Experts from the Information Technology and Innovation Foundation (ITIF) explored police technology’s advances and risks in a panel discussion based on a new report, reports Governing.

Police Tech: Exploring the Opportunities and Fact-Checking the Criticisms, details how technologies like AI and robotics can help police prevent and respond to crime. The report notes that opponents of police tech have some legitimate concerns, but that outright bans on some technologies are not the solution. Instead, more research, independent testing and governance rules could help mitigate risks.

“There’s plenty of room for technology to transform public safety and law enforcement,” said ITIF's Ashley Johnson.

Experts discussed the changing landscape of public safety technology, exploring advances in the capabilities of the tech itself and in the way that the public perceives the use of public safety tech.

Brendan Schulman of Boston Dynamics noted that robots are not new to law enforcement, but what has changed is the athletic capabilities of newer models like Spot, the company’s robot dog.

Schulman said Spot’s navigational capabilities make the device different for public safety officials.

The automation capability does not mean that the robot can act independently with its own intent, but rather that it can be directed to do a complex task like “open a doorknob” without someone operating it remotely to do so.

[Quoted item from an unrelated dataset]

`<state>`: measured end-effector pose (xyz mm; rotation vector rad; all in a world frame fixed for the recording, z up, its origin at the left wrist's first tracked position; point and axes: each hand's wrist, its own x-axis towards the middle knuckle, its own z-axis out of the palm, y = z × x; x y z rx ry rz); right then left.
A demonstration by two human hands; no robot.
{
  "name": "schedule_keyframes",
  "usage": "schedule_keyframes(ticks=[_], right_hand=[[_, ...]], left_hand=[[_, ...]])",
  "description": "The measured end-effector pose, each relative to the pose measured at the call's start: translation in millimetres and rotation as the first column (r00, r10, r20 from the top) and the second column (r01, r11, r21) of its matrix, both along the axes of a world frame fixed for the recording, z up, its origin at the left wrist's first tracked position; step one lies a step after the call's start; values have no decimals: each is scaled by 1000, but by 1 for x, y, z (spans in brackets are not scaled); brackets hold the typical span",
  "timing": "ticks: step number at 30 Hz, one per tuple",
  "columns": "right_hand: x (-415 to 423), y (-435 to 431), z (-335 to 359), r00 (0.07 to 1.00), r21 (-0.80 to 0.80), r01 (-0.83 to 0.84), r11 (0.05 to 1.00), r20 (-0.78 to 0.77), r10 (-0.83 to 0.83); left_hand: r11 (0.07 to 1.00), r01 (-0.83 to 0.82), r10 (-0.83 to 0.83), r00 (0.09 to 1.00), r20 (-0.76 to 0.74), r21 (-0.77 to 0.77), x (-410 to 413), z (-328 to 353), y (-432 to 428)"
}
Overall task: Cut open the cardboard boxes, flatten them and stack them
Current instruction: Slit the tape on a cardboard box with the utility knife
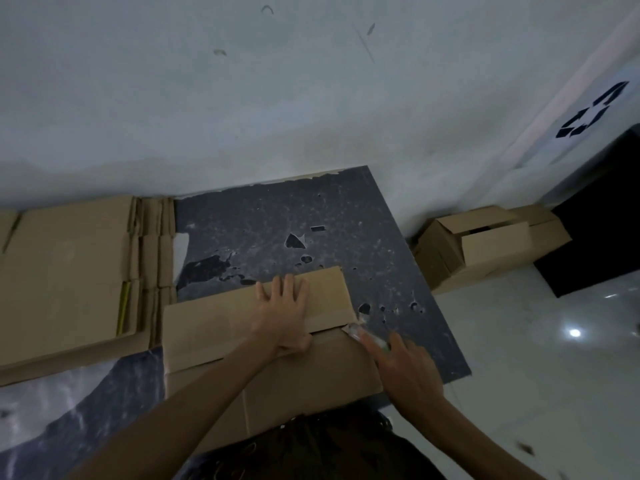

“So, there’s a significant amount of concern that I think is fictitious,” Schulman said, citing the influence of science fiction portrayals of robots. “But then there’s also, I think, a substantial list of concerns that are real and that the industry and the government should address.”

One of the ways these risks can be addressed is through independent testing and research.

For ShotSpotter, a company that uses acoustic surveillance technology by leveraging audio sensors to detect gunfire incidents, New York University conducted an independent audit of the company’s privacy concerns.

“We adopted the recommendations from NYU,” said ShotSpotter’s Tom Chittum. “And their conclusion was that our technology posed an extremely low risk to individual privacy.”

Schulman noted a lack of government policies regarding advanced robotic technologies, which amplifies public fears.

“I think what would be really useful — either at the department level, or city level or state level, or perhaps federally in terms of guidance to state authorities — is some type of framework,” Schulman said.

He believes that this type of framework could address the weaponization of robots, the use of cameras and warrant requirements for a robot to enter a specific premises.